Markdown Version | Session Recording
Session Date/Time: 07 Nov 2023 12:00
wimse
Summary
This "Birds of a Feather" (BoF) session explored the potential for IETF work on workload identity in multi-tenant environments (WIMSE). The session included presentations on use cases, existing technologies like SPIFFE, and proposed solutions. A key focus was on identifying gaps in current standards and exploring potential new work items. The discussion highlighted the need for a well-defined scope to prevent the BoF from becoming an unfocused collection of disparate ideas. The group took a poll about interest in the topic and contributing to the draft. There was not a clear consensus as to whether this effort should be AR or SEC area.
Key Discussion Points
- The Challenge: Customers struggle to manage workload identities and implement zero-trust architectures across multiple cloud and service environments due to a lack of standardized identity systems.
- Leveraging Existing Standards: While many relevant standards and community projects (SPIFFE, MTLS, OAuth, OpenID Connect, RATS, Cedar) exist, gaps remain in connecting these ecosystems for workload identity.
- Request Binding: Challenges exist in securely retaining the original identity as requests are passed between workloads within a compute environment. Existing mechanisms like Depop do not fully cover the relevant threat model.
- Workload Definition: Clear discussion that a workload is a specific piece of software fulfilling a particular purpose and may involve multiple copies of the same software.

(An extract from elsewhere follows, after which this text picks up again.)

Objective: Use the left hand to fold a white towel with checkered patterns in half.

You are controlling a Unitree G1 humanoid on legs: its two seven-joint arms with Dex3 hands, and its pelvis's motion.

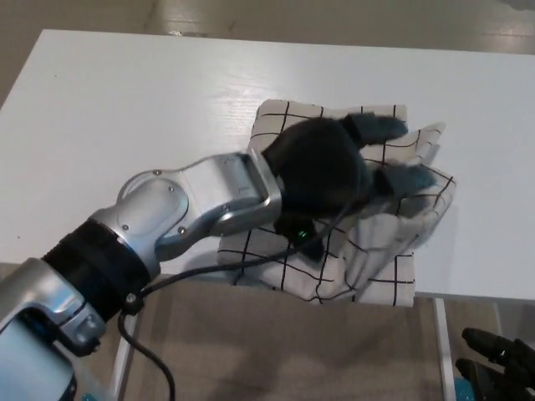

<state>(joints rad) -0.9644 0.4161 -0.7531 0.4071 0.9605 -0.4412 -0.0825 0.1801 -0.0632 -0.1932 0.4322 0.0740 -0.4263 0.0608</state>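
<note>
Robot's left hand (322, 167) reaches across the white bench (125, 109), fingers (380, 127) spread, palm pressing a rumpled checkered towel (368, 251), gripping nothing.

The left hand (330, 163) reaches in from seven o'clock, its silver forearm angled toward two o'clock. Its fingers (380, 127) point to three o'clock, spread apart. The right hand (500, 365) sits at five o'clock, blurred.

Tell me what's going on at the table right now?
The robot's left hand lies on a white checkered towel near the front edge of the white table, its fingers spread across the cloth. The towel is bunched and partly folded, not yet a neat half. The right hand hangs low, off the table.
</note>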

- Use Cases: Various use cases were presented including constrained credential security, cross-workload access, chain of custody of requests, localized authentication and authorization decisions, disconnected audit logs, and general requirements around observability and manageability.
- SPIFFE: SPIFFE (Secure Production Identity Framework For Everyone) is a workload identity specification living in the CNCF, widely adopted for workload-to-workload authentication and identity. It does not however create new token types.
- Container Technologies: Container technologies like Kubernetes and Docker employ specific mechanisms (e.g., "service account volume projection") for workload identity. Standardizing the usage and configuration of these mechanisms could improve interoperability.
- Token Containers: A token container approach, treating the request as a graph rather than a linear flow, was proposed to accommodate multiple statements from different systems along the request path.
- Transparency Services: Transparency logs, which are often found in supply chain contexts, can be used to further improve the security of nested token flows.
- Charter Scope: Concern was raised that the proposed charter was too open-ended, potentially attracting irrelevant or previously rejected work. It was proposed that the charter be more tightly focused on specific initial work items.
Decisions and Action Items
- Action Item: Refine the charter to have a much more limited scope and list the specific deliverables, rather than being generally focused on all workload identity.
- Action Item: Prioritize initial efforts on documenting existing architectures and developing best practices using existing technologies.
- Action Item: Revisit the need for new standards work based on identified gaps, after a period of analysis and documentation.
Next Steps
- Continue discussions on the mailing list to refine the charter scope and initial work items.
- Clarify the proposed architecture document's objective, focusing on documenting current deployment practices of technologies like Kubernetes and Docker.
- Consider whether the initial focus should be on existing protocols vs. developing new mechanisms, which will help guide what IETF area is the most relevant.